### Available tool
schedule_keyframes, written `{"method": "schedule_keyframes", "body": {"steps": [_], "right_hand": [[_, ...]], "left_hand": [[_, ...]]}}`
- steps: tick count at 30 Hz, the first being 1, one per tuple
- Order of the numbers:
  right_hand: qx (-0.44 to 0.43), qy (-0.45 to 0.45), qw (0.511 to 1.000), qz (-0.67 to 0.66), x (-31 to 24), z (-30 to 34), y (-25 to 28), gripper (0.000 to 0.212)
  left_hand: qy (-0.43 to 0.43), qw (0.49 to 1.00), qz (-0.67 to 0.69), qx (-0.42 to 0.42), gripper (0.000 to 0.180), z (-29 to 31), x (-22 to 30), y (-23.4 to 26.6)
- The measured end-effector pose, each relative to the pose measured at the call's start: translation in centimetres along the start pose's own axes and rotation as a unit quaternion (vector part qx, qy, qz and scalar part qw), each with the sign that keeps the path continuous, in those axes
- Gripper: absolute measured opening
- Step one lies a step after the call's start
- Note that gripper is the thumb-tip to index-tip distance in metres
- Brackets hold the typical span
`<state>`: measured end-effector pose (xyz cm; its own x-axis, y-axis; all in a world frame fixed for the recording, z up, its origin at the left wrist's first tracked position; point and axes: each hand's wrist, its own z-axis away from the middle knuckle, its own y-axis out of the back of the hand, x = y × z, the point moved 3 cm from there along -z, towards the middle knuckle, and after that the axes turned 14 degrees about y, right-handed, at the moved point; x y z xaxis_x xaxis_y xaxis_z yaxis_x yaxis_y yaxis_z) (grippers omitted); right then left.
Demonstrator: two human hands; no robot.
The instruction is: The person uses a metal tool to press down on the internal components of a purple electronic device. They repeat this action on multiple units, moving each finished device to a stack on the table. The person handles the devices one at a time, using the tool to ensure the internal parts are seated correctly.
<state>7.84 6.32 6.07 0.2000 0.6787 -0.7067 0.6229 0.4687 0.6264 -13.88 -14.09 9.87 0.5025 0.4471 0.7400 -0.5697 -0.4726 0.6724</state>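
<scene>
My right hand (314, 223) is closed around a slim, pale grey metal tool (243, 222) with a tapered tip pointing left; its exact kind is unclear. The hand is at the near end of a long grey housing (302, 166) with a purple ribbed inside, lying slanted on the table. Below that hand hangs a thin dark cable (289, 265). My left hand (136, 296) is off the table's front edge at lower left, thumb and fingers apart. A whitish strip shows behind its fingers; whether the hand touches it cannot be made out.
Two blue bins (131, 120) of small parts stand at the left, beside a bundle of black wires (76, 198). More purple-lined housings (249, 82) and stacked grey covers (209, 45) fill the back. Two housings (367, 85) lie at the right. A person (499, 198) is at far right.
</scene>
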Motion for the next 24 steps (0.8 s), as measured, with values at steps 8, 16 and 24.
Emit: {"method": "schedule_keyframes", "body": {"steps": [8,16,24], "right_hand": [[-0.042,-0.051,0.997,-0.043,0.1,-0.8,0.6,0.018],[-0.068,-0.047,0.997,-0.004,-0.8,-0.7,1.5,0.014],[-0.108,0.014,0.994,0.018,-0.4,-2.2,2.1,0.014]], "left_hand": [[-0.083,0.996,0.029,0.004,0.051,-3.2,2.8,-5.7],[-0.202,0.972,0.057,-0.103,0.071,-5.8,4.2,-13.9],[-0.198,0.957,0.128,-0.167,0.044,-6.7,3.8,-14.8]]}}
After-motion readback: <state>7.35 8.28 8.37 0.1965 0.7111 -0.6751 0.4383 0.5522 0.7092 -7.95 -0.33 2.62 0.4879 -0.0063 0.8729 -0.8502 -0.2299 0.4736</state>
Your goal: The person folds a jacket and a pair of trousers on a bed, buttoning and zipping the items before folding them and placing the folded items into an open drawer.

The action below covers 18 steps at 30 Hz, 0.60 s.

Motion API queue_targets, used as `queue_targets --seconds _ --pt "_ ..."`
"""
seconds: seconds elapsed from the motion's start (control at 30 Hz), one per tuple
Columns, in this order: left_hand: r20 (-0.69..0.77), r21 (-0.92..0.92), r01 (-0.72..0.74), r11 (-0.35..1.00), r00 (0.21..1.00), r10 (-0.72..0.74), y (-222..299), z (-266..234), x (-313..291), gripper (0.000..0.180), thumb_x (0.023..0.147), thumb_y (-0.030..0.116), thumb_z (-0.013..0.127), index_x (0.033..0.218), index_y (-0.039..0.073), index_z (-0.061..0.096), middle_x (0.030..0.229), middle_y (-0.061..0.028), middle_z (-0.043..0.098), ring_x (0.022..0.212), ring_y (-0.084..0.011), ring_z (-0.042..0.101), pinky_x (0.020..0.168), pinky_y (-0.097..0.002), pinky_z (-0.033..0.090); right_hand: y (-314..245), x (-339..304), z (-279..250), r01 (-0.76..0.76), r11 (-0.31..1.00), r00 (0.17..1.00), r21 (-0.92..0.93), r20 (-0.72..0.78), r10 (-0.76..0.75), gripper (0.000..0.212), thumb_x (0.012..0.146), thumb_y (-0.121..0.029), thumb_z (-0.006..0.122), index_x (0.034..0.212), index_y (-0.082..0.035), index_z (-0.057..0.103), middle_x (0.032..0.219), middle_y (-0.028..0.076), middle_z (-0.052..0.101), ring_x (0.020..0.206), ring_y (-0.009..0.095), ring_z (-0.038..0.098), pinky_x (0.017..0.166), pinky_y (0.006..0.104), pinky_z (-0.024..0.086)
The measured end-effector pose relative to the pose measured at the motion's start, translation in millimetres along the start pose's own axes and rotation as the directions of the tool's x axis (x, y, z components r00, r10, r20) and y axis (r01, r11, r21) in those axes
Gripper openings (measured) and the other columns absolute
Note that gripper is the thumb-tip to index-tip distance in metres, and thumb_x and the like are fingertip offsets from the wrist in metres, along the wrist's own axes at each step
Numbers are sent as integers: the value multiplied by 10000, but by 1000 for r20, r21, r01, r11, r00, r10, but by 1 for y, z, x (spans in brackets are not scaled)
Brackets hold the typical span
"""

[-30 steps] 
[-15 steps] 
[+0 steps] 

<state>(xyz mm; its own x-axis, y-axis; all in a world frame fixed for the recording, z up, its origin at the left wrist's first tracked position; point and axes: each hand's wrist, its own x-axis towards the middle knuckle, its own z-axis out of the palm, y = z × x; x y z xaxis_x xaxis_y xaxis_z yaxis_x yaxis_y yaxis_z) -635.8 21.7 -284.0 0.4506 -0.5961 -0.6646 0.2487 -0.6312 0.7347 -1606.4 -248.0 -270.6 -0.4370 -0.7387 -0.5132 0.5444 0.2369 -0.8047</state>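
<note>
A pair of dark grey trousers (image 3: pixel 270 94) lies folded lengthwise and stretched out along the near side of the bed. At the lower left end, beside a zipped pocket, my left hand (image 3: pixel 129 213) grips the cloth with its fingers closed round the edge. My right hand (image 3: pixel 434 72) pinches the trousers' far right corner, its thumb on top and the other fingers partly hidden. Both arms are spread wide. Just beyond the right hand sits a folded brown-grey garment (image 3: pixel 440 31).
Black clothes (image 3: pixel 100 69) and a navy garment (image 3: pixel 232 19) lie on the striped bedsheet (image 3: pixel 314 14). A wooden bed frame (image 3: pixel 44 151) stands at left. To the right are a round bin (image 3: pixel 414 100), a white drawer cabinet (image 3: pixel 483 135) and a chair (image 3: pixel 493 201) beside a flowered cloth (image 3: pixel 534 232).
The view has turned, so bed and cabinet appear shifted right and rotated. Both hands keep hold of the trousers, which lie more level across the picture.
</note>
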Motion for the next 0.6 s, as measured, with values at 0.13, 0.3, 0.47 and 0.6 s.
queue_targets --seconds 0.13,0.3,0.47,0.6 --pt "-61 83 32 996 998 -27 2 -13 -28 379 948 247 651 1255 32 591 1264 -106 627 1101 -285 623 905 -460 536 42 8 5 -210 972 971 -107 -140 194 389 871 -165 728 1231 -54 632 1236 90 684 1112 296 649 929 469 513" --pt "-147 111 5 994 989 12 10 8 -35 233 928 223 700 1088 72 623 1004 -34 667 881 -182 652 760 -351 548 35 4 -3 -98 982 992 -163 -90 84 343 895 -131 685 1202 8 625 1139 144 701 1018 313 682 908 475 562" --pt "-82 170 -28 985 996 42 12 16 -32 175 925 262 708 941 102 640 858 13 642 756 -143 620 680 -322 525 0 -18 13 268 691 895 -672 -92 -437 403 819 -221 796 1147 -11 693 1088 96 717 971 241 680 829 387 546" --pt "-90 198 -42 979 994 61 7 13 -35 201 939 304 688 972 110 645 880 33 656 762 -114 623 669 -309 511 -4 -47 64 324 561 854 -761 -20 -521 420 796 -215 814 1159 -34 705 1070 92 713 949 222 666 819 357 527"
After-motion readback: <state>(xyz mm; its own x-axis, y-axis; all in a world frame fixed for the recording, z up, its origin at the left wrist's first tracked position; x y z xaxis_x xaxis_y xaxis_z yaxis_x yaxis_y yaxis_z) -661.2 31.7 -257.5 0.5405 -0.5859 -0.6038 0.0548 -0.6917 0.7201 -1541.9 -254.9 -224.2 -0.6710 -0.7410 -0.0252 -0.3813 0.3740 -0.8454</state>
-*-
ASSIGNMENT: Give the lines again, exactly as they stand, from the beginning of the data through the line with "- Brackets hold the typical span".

RESPONSE:
### Available tool
schedule_keyframes, written `{"method": "schedule_keyframes", "body": {"steps": [_], "right_hand": [[_, ...]], "left_hand": [[_, ...]]}}`
- steps: tick count at 30 Hz, the first being 1, one per tuple
- Order of the numbers:
  right_hand: qx (-0.44 to 0.43), qy (-0.45 to 0.45), qw (0.511 to 1.000), qz (-0.67 to 0.66), x (-31 to 24), z (-30 to 34), y (-25 to 28), gripper (0.000 to 0.212)
  left_hand: qy (-0.43 to 0.43), qw (0.49 to 1.00), qz (-0.67 to 0.69), qx (-0.42 to 0.42), gripper (0.000 to 0.180), z (-29 to 31), x (-22 to 30), y (-23.4 to 26.6)
- The measured end-effector pose, each relative to the pose measured at the call's start: translation in centimetres along the start pose's own axes and rotation as a unit quaternion (vector part qx, qy, qz and scalar part qw), each with the sign that keeps the path continuous, in those axes
- Gripper: absolute measured opening
- Step one lies a step after the call's start
- Note that gripper is the thumb-tip to index-tip distance in metres
- Brackets hold the typical span

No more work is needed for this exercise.